A previously unseen story from Bruce Banner’s past reveals a surprise connection to mercenary Deadpool.
Incredible Hulk: Last Call, set during a time when Bruce’s wife Betty was fatally poisoned by Hulk’s arch foe Abomination, finds a depressed Bruce alone in Reno, Nevada.
Veronica, a suicide prevention hotline counselor, wards off unwanted suitor Cal over the phone. She used to work with Betty, and it’s this connection that gets Bruce to open up about his many suicide attempts: leaping into the Grand Canyon, cutting his wrists, overdosing on pills, and shooting himself in the head.
All attempts ended the same, with Bruce automatically transforming into the near-indestructible Hulk.
“I think he was the personification of my will to live,” Bruce says. “Every time I get into dangerous situations, well... you’ve heard of fight or flight? He’s fight.”
Bruce says he’s solved his suicide problem: he’s hired a hit man who awaits a signal. A high sign means the hit man puts a bullet through Bruce’s head. Another sign cancels the contract, but the money is kept either way.
He tells Veronica of the first time he met Betty, then a university student struggling to crack an equation for a graduate course. Bruce solves it in seconds. Years later, they’ve married, but the bond Betty was capable of forming with his monstrous alter ego puzzles even the big-brained Banner.
“You have the same eyes. Don’t you know that?” she asks him while the married couple lie in bed. “If the eyes are the window to the soul, then so be it. You have the same soul.”
When Bruce says the Hulk hates him, Betty tells her husband, “You hate you, Bruce.”
She says he sees the Hulk as an endless source of destruction, one the world would have been better off without had Bruce simply died in the Gamma blast that created the Incredible Hulk. Betty points out Bruce didn’t run into that blast years ago to create a monster — he did it to save someone, Rick Jones, and blame lies solely on the saboteur who botched the test.
Back in then present day, Bruce catches himself musing about the weather. He wonders if it will snow.
“It never snows here. Ever,” Veronica says. But Bruce is unstirred. “You never know.”

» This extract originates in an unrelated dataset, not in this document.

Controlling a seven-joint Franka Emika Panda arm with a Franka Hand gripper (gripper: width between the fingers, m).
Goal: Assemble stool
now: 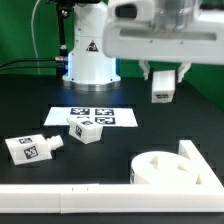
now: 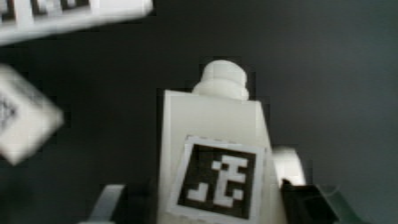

Bruce can’t help but ask what might have happened had he been evaporated in the blast. Maybe Betty would have stayed married to military man Glenn Talbot and led a happy life with children. Maybe Rick Jones would have become a professional musician celebrated the world over instead of wasting years trying to help Bruce-slash-Hulk. And Betty’s father, General Thaddeus Ross, might have achieved his own aspirations and become president had he not relentlessly pursued Bruce’s green-skinned alter ego.
But Veronica tells Bruce he used the Hulk to help people, but Bruce waves it off. There are more than enough super-people to solve those problems, and none of them carry the tag of destruction that has long followed the Hulk.
Bruce’s admission is interrupted by Cal’s arrival to the suicide prevention hotline center. It’s revealed he’s Calvin Zabo, who transforms into his towering alter-ego, Mister Hyde, over Veronica’s rejection.
Green Hulk arrives and battles Hyde, lunging into a rage and subduing the villain when he taunts Hulk over Betty’s death.
Later, after reverting to human form, Veronica doubles down. “I’d be dead if you hadn’t saved me. Dead,” she says. “Do you think Betty would have wanted me dead?”
“Of course not,” Bruce says. Veronica kisses him on the cheek. “Never forget that. And merry Christmas.”
Bruce walks out, alone, and holds up three fingers. Watching through a scope, the hit man says he “wasn’t really thrilled with this gig anyway.”0comments
“I mean, he asked so nicely. ‘Please kill me.’ It was the ‘please’ that got me,” Deadpool says to himself while perched atop a nearby rooftop. “Still, it didn’t feel right. Guess I got too much heart. Like the Grinch, but more fatal.”
Snow covers Bruce as he walks alone into the distance. “I’ll be damned. It never snows around here,” Deadpool says to no one in particular. “Guess it’s a time of miracles.”